- [Exercise instructions] From the listing below, copy each line that holds "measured".
** Opening Provided data block **
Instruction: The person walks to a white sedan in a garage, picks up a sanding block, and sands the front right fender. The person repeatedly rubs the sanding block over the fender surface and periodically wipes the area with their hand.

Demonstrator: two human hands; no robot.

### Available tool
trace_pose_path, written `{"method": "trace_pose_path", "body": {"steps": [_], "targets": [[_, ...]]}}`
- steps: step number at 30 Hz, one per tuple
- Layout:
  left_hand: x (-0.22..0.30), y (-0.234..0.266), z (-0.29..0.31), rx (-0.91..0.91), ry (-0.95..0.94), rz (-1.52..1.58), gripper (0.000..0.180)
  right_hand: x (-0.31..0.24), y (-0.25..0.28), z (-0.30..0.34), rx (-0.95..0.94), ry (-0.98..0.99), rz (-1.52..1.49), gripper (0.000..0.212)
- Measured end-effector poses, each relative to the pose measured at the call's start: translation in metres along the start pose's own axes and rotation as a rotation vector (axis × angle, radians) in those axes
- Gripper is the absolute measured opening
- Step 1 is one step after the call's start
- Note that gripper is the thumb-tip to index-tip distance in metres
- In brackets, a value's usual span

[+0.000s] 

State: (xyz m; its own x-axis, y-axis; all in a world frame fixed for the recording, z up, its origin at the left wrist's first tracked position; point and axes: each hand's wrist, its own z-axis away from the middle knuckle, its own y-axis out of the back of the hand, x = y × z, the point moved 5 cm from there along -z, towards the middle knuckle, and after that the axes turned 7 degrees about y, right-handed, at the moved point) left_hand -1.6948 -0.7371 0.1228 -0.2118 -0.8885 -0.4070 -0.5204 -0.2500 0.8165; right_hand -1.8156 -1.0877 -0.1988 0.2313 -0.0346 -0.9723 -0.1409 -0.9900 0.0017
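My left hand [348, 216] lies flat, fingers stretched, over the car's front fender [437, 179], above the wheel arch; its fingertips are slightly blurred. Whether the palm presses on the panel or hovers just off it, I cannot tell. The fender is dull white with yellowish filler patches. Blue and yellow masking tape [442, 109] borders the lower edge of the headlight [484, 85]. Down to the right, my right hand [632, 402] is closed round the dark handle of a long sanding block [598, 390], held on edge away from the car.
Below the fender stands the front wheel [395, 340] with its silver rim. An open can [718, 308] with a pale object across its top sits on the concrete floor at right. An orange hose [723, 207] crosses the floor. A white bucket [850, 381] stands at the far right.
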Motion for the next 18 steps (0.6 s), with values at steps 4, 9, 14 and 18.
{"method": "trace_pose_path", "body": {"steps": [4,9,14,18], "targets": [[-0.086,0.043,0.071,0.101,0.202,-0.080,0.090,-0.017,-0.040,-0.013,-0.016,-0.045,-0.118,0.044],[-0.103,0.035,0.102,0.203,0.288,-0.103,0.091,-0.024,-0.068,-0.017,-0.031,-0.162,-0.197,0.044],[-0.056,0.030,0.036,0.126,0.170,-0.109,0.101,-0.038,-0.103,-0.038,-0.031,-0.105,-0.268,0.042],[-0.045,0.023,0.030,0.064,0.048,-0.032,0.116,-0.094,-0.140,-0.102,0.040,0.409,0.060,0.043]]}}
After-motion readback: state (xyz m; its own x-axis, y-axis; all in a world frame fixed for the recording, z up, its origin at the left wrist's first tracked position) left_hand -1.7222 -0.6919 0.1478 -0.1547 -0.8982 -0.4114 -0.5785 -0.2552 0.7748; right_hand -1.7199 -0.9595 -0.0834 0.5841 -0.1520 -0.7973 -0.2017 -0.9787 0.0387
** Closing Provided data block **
- [Result of the task]
- Measured end-effector poses, each relative to the pose measured at the call's start: translation in metres along the start pose's own axes and rotation as a rotation vector (axis × angle, radians) in those axes
- Gripper is the absolute measured opening

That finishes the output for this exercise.